“Fluctuating Hemorheology and Its Impact on Molecular and Cellular Mechanobiology in Thrombosis and Hemostasis”

Dept: Chemical & Biomedical Engineering

Chair: Zixiang Leonardo Liu, Ph.D.

Abstract

Blood exhibits complex rheological behavior as a concentrated suspension of cells and molecules. It is well recognized that blood is a non-Newtonian (shear-thinning) fluid, as reflected in its bulk rheology; however, bulk hemorheology often fails to explain what happens at the cellular and subcellular scales, such as platelet migration and margination, which are driven by subcellular scale hydrodynamic interactions that are essential to thrombosis and hemostasis. Despite their central importance in blood-related diseases, the transport, adhesion, and biogenesis or lysis of proteins and cells, driven by micro-hemorheology, remain poorly understood. The primary goal of this dissertation is to investigate how hemorheology influences and regulates molecular and cellular biological responses, aiming to bridge the fields of biorheology and mechanobiology. By exploring the interplay between hemorheology and molecular/cellular function, this work aims to elucidate the critical role of hemorheological forces in mechanobiological processes and to highlight their implications for health and disease.
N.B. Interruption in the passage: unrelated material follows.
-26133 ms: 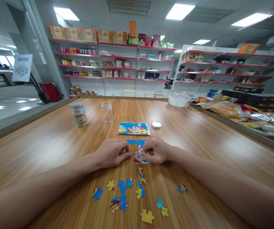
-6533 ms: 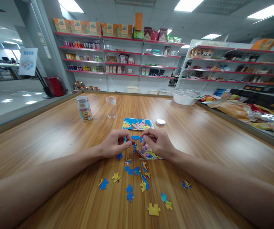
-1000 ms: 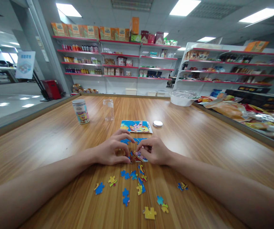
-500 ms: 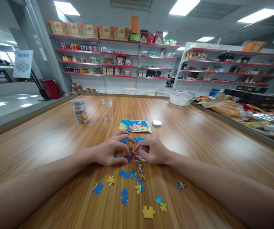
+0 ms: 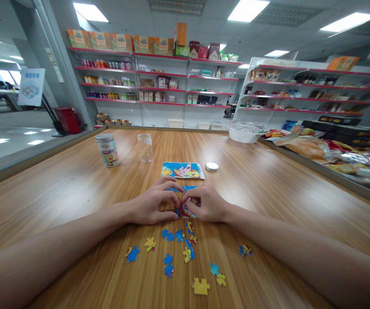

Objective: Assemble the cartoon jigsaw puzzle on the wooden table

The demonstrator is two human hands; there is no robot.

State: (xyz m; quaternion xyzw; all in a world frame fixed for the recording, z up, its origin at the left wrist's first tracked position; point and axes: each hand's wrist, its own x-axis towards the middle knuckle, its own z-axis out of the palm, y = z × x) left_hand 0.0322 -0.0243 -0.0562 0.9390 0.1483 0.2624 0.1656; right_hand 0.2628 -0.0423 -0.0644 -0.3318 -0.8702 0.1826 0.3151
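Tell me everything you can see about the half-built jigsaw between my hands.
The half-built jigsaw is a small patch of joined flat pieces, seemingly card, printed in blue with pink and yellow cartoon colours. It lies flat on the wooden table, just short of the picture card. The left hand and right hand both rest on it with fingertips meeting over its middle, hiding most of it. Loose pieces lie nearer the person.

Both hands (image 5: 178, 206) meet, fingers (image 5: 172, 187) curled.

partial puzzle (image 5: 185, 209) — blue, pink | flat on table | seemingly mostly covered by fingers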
First, through direct numerical simulation of cellular blood flows in a viscometric flow setting, we examine the micro-flow statistics in concentrated cellular or particle suspensions. Our study shows that particle suspension induces hydrodynamic stress fluctuations that can increase the local stress magnitude by up to 3-fold. Moreover, we observed pure elongational flow structures arising from local confinement-induced acceleration-deceleration flows, which are absent in single-phase flow systems. Next, by combining multiscale simulations and in vitro rheometer tests, we examine how fluctuations and cellular-level interactions regulate Von Willebrand factor (VWF) activation and cleavage. For the first time, we show that the presence of RBCs creates local elongational flow, resulting in an instantaneous elevation of VWF tension and enhanced VWF cleavage. This work highlights the overlooked mechanical role of RBCs in enhancing the mechano-activation of VWF, opening a completely new mechanical pathway for regulating thrombosis and hemostasis. Lastly, we combine computational and experimental microfluidics to develop shear-responsive RBCs for targeted drug delivery. We demonstrate that the shear-responsive RBC drug carrier locally releases its cargo at sites of stenosis where shear is high. We demonstrate that the release kinetics of sr-RBCs are directly controlled by the RBC tank-treading-induced instantaneous pore-opening.

The findings presented in this dissertation provide mechanistic insight into the relationship between complex micro-hemorheology and molecular and cellular biological responses, thereby furthering understanding of the bleeding and thrombotic complications associated with cardiovascular and hematological diseases.